Não temamos, pois, o fim das histórias.
O Rapaz por aí vive.
A meio caminho entre o antes, o agora e o depois.

19.1.12

Encontrado

Não quer mais perder os sentidos, o Rapaz a caminhar pelo túnel do metro. Caras estranhas que se fixam na sua, como se o reconhecessem.
Falta-lhe o ar quando se sente encontrado.

18.1.12

Pessoas

Bebeu de um dos copos em cima da mesa, disso tem ele a certeza.
No outro canto, o Rapaz sorri.
Quantas pessoas existem em mim, pergunta de si para si.
Certas respostas são demoradas e pouco credíveis, imagina.

17.1.12

Ficar

Não cabem nas mãos do Rapaz todas as soluções do mundo.
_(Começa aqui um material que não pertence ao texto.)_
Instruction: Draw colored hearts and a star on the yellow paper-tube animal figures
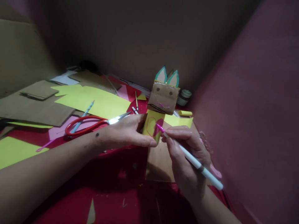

Viajar entre a infância e a terceira idade é complicado.
Talvez por isso ele insista em comprar sempre bilhete de ida e volta para a viagem.
O Rapaz tem medo de ficar.

16.1.12

Perceber

Todos os dias são uma oportunidade para um começo com as palavras.
Isto surgiu na cabeça do Rapaz há muito muito tempo, era ele bem pequenino.
Durante grande parte dos dias entre esse momento e o agora, o Rapaz não soube o que pensar desta frase.
E depois, de repente, percebeu.

13.1.12

Coisas

Já vos falei das coisas do Rapaz. Houve um tempo em que foi pequeno, um outro tempo em que foi grande e muitos outros tempos em que teve, a cada vez, o seu tamanho.
Tentar definir o Rapaz é um trabalho sem fim.
Falar-vos-ei de mais coisas do Rapaz.

12.1.12

Sonhos

Tão pequeno e sem falar, já sonhava o Rapaz.
Umas semanas, sonhos doces e grandiosos, prometendo-lhe futuro.
Noutras, apenas um sono agitado, um prolongamento do estar acordado, vendo todas as coisas como elas são mas não parecem ser.
Já sonhava o Rapaz, e com sonhos ia construindo a sua história.
Que era pequena, ainda, ali.

11.1.12

Carnes

Frágil nasceu o Rapaz.
E durante o tempo dos leites, de poucas carnes era, pele e osso apenas.
Apressaram-se os adultos a receitar-lhe açordas, pedacinhos desfeitos de pão, uns primeiros fios de carne.
Frágil nasceu o Rapaz, mas não para ser frágil nasceu.
E não muito depois, era já farta a sua constituição.

10.1.12

Olhos

Já vos falei dos olhos do Rapaz.
Grandes, pareciam captar mais do que a realidade tinha para oferecer.
Talvez os que o rodeavam não reparassem na força daquele olhar.
Talvez pensassem que os olhos são isso mesmo, pequenas caixas de ver o momento, não máquinas de registar.
O Rapaz tinha olhos grandes, olhos que registavam.
Ainda não vou disse tudo sobre os olhos do Rapaz.

9.1.12

Não falar

No primeiro ano, o Rapaz não falava.
Nisso, era como todos os outros bebés.
No entanto, à sua volta, todos davam as suas opiniões.
Acertavam-lhe projetos, adivinhavam-lhe feitos, não lhe davam descanso, para toda a eternidade, deus o benzesse.
O Rapaz tinha os olhos grandes, não falava.

6.1.12

Enganados

Desde cedo o Rapaz começou a ser único.
Único na forma como abria muito os olhos e parecia ver, mal tinha nascido.
Único na forma como se alimentava, como se uma fome universal viesse dentro de tão fraca composição de carnes.
Único na forma como parecia articular palavras, discurso, nos leves gemidos que se confundiam com o choro nos seus dias iniciais.
Os adultos olhavam-no e diziam-no único, como só numa família de únicos se poderia ver.
Desde cedo o Rapaz pouco percebia do mundo.
Mas percebia que aqueles que mais perto de si estavam nesse mundo, viviam enganados.

5.1.12

Único

O Rapaz nasceu para ser único numa família de únicos.
Pai e mãe eram filhos únicos, no seu único casamento, e todos os seus avós eram filhos únicos também.
Para ele adivinhavam uma vida de coisas únicas, todas elas de compostos simples, mas memoráveis.
O Rapaz nasceu para ser único.

4.1.12

A história do Rapaz

Vou contar-vos a história do Rapaz.
Embora não tenha o estilo, o verbo, nem a condição para o fazer bem, faço-o porque a conheço.
Poderia tentar começar pelo início, mas aceito as minhas limitações.
Assim, começando a história pelo dia do nascimento do Rapaz, não há como enganar logo na primeira frase da história. Faço-o in media res. Foi assim que nasceu o Rapaz.